Location
- 2111 W. 47th Street, Chicago, Illinois 60609

Information
- School type: Public Secondary
- Motto: Be bold. Be brave. Be a Bobcat'.
- Established: 2013
- School district: Chicago Public Schools
- CEEB code: 140940
- Principal: Barbara Manjarrez
- Grades: 9-12
- Gender: Coed
- Enrollment: 1,015 (2025-26)
- Campus type: Urban
- Colors: Maroon Orange
- Team name: Bobcats
- Newspaper: The Maroon
- Website: boycp.org

= Back of the Yards College Preparatory High School =

Back of the Yards College Preparatory High School, commonly known as Back of the Yards College Prep or BOYCP, is a public four-year international baccalaureate high school located in the New City community area on the southwest side of Chicago, Illinois, United States. Back of the Yards is operated by the Chicago Public Schools district and has a general education program in addition to an International Baccalaureate program. Back of the Yards College Prep was named after the neighborhood it is located in, Back of the Yards. Back of the Yards College Prep is accessible via the Chicago L's nearby Western Orange Line station.

== History ==
Back of the Yards College Prep's initial construction began on 4 October 2010. Chicago mayor Richard M. Daley and Alderman George Cardenas attended the school's ceremonial groundbreaking the following spring, on 26 April 2011, and actual construction of the school structure was scheduled to begin that summer. By May 2013, the school was "substantially" complete. On 8 August 2013, Chicago mayor Rahm Emanuel and CPS CEO Barbara Byrd-Bennett attended the opening of Back of the Yards College Prep. Emanuel stated that the school was "the most incredible school that [he had] seen in probably [his] entire career." Alderman Cardenas stated that the school was ten years in the making.
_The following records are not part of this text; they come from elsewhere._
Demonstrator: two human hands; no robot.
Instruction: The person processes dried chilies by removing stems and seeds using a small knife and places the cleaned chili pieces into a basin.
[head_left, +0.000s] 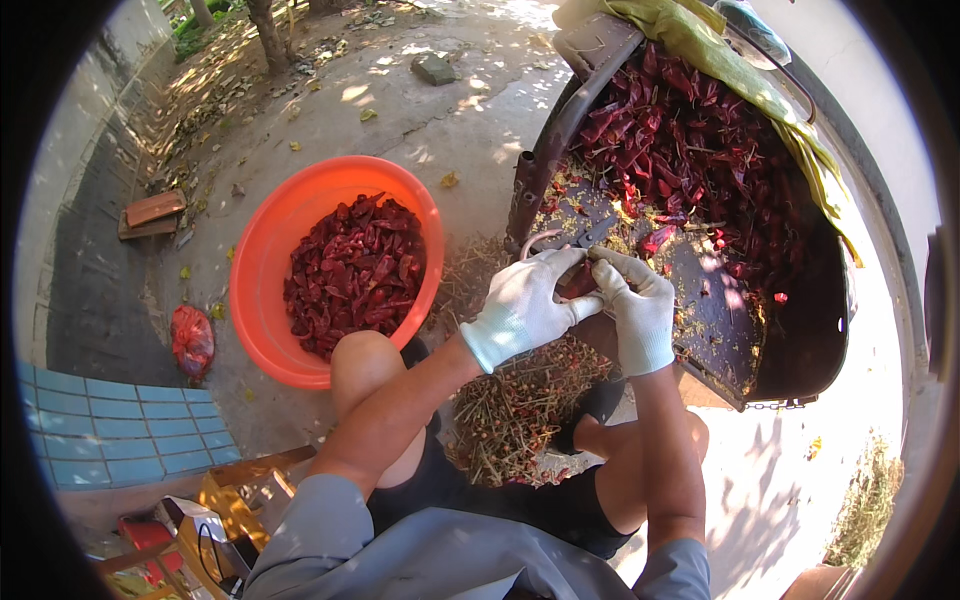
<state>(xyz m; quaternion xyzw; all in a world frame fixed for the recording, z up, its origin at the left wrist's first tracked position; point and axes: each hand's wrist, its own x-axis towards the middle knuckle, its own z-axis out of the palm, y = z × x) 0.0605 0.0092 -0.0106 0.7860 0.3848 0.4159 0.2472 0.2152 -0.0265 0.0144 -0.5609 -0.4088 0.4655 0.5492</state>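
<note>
My left hand (536, 304), in a white knit glove with a pale blue cuff, holds a dried red chili pepper (579, 280). My right hand (634, 300), gloved alike, meets it at the pepper's upper end, thumb and fingers pinched together; what lies between them is too small to tell. Just beyond my hands, scissors (596, 233) rest on the dark metal cart bed (712, 315) among yellow seeds. Behind them is a large heap of dried red chilies (690, 142). At the left, an orange plastic basin (259, 262) holds more red chilies (356, 274).
Cut stems and debris (525, 412) are piled between my legs. A yellow-green cloth (750, 82) drapes over the cart's far side. A red plastic bag (193, 341), bricks (154, 210) and a stone (433, 69) lie on the ground. A wooden frame stands at the lower left.
</note>
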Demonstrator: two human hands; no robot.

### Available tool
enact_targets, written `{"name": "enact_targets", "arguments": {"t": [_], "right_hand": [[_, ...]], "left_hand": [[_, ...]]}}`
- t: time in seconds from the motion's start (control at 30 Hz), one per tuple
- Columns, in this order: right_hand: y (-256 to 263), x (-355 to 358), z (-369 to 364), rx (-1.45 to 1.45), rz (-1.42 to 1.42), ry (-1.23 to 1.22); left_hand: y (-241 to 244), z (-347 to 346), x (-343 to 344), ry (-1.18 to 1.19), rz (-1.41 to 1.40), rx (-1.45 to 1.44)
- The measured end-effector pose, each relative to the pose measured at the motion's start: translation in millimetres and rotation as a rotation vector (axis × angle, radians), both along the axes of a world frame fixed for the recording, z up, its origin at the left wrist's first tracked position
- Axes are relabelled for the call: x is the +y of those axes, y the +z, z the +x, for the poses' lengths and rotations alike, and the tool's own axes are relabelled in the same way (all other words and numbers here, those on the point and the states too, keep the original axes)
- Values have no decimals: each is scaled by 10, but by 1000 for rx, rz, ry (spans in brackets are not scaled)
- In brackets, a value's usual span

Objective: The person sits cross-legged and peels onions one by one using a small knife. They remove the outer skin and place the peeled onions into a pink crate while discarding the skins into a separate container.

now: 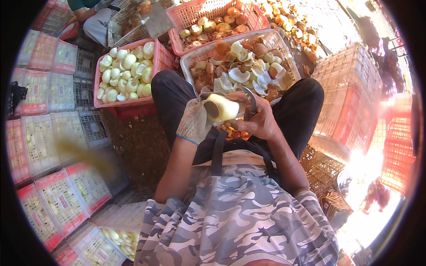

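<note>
My left hand [194, 117], in a pale knit work glove with a blue cuff edge, grips a peeled white onion [227, 107] over my lap. A dark round patch on the glove's thumb lies against the onion's near side. My bare right hand [263, 119] holds a knife with a curved metal blade [249, 97], its fingers also close about the onion's right side. Most of the knife's handle is hidden in the palm. Just beyond both hands, a whitish plastic crate [187, 70] holds onion skins [239, 75] and peeled outer layers.
Left of my knee stands a pink crate [128, 102] full of peeled onions. Another pink crate [173, 35] behind holds unpeeled onions. Stacked crates line the left [63, 91] and right [346, 96]. Loose onions [294, 25] lie on the ground. Another person's leg [98, 28] shows upper left.
</note>
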State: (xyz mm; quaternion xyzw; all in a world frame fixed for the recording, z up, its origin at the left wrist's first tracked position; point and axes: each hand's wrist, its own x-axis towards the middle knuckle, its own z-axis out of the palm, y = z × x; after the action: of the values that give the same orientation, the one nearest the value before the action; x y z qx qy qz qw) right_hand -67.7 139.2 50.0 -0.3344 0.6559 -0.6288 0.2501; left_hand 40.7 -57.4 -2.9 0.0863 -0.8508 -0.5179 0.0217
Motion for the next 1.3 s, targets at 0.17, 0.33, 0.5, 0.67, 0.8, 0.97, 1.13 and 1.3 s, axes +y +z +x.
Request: {"name": "enact_targets", "arguments": {"t": [0.17, 0.33, 0.5, 0.67, 0.8, 0.97, 1.13, 1.3], "right_hand": [[-26, 45, 16, -274, -34, 45], [-125, -11, 54, 541, 52, -185], [-200, -95, 208, 679, 131, -323], [-223, -131, 287, 765, 155, -332], [-262, -146, 298, 732, 139, -345], [-342, -143, 328, 693, 150, -294], [-313, -139, 303, 657, 133, -289], [-92, 14, 200, 454, 58, -189]], "left_hand": [[-272, 50, -123, -97, 177, -29], [-300, -41, 33, -12, -35, -40], [92, -105, 139, -4, -199, -43], [-4, -107, 193, 98, 14, -90], [-30, -161, 258, 360, 715, -202], [-109, -182, 334, 413, 642, -163], [-50, -175, 336, 302, 483, -111], [181, -70, 216, 28, -56, 78]]}}
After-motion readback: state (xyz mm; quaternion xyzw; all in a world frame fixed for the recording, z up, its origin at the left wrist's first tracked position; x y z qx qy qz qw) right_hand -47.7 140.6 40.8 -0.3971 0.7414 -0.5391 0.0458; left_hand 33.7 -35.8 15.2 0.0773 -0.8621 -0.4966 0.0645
On 13 February 2015, during a forum among candidates running to become the next Mayor of Chicago, Rahm Emanuel erroneously stated that Back of the Yards College Prep had "one of the best graduation rates of any high school in the city", despite the fact that no students had graduated from the school at that point since the inaugural class was barely in its sophomore year.

On 10 June 2017, the graduation ceremony for the inaugural class took place.

== Architecture ==
Back of the Yards serves over 1,000 students in a 212,285 square foot building, constructed mainly from brick, glass and steel. The structure consists of a lower basement level, a ground level, and two upper floors, as well as an art wing to house art and music classes. The complex includes outdoor facilities like a softball field, tennis courts, and a combination soccer & football field that includes electronic scoreboards. Two reading gardens including cast concrete benches as well as cube seats and shade trees provide a quiet study space, and a native plant area contains signage with information on the featured fauna.

During construction, designers aimed to achieve LEED for Schools minimum “Silver” level certification for Back of the Yards, and the requirement for 25% of the roof space to be vegetated was exceeded. The green areas on the roofs, visible from classroom windows, were created with a sedum meadow mat system.

Alderman George Cardenas estimated an initial budget of $50 million, but Back of the Yards College Prep ended up costing approximately $95 million to construct - almost twice the expected budget. Previously, the Back of the Yards Branch of the Chicago Public Library was located in a strip mall on the north side of 47th street near the intersection of 47th and Damen (i.e. across the street from Back of the Yard's current location). The library's new location, constructed as a part of the school complex, is accessible via a ramp that is one block south of the school's entrance. The 9,000 square foot library includes a computer lab, a media lab, and a meeting room. Specific areas within the library that are intended for Back of the Yards students were also created.

== Academics ==
Back of the Yards College Prep has been an International Baccalaureate school since 18 February 2015, when it was authorized to offer the Diploma Programme. Forty-eight days later, the school became authorized to offer the Middle Years Programme on 7 April 2015, and forty-five days after that, on 22 May 2015, the school was authorized to offer the Career-related Programme. The following fall, juniors at Back of the Yards started taking DP and CP classes.